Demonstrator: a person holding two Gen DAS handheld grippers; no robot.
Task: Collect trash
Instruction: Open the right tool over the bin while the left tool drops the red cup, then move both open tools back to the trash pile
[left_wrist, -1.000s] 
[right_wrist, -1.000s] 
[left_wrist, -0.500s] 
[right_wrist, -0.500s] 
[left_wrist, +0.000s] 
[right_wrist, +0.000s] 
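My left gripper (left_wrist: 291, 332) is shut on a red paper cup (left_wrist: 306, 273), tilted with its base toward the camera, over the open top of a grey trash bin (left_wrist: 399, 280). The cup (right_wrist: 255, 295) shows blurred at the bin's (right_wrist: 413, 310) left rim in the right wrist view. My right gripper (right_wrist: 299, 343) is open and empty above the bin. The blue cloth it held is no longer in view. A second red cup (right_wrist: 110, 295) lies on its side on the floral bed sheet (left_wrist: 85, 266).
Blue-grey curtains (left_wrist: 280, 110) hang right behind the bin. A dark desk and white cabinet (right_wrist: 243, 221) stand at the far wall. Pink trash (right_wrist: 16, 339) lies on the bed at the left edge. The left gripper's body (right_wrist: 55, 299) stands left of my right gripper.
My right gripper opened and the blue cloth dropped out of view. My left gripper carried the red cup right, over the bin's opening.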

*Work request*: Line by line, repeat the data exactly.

*Problem solution*:
Demonstrator: a person holding two Gen DAS handheld grippers; no robot.
Task: Collect trash
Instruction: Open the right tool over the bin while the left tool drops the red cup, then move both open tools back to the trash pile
[left_wrist, -1.000s] 
[right_wrist, -1.000s] 
[left_wrist, -0.500s] 
[right_wrist, -0.500s] 
[left_wrist, +0.000s] 
[right_wrist, +0.000s] 
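My left gripper (left_wrist: 291, 332) is shut on a red paper cup (left_wrist: 306, 273), tilted with its base toward the camera, over the open top of a grey trash bin (left_wrist: 399, 280). The cup (right_wrist: 255, 295) shows blurred at the bin's (right_wrist: 413, 310) left rim in the right wrist view. My right gripper (right_wrist: 299, 343) is open and empty above the bin. The blue cloth it held is no longer in view. A second red cup (right_wrist: 110, 295) lies on its side on the floral bed sheet (left_wrist: 85, 266).
Blue-grey curtains (left_wrist: 280, 110) hang right behind the bin. A dark desk and white cabinet (right_wrist: 243, 221) stand at the far wall. Pink trash (right_wrist: 16, 339) lies on the bed at the left edge. The left gripper's body (right_wrist: 55, 299) stands left of my right gripper.
My right gripper opened and the blue cloth dropped out of view. My left gripper carried the red cup right, over the bin's opening.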

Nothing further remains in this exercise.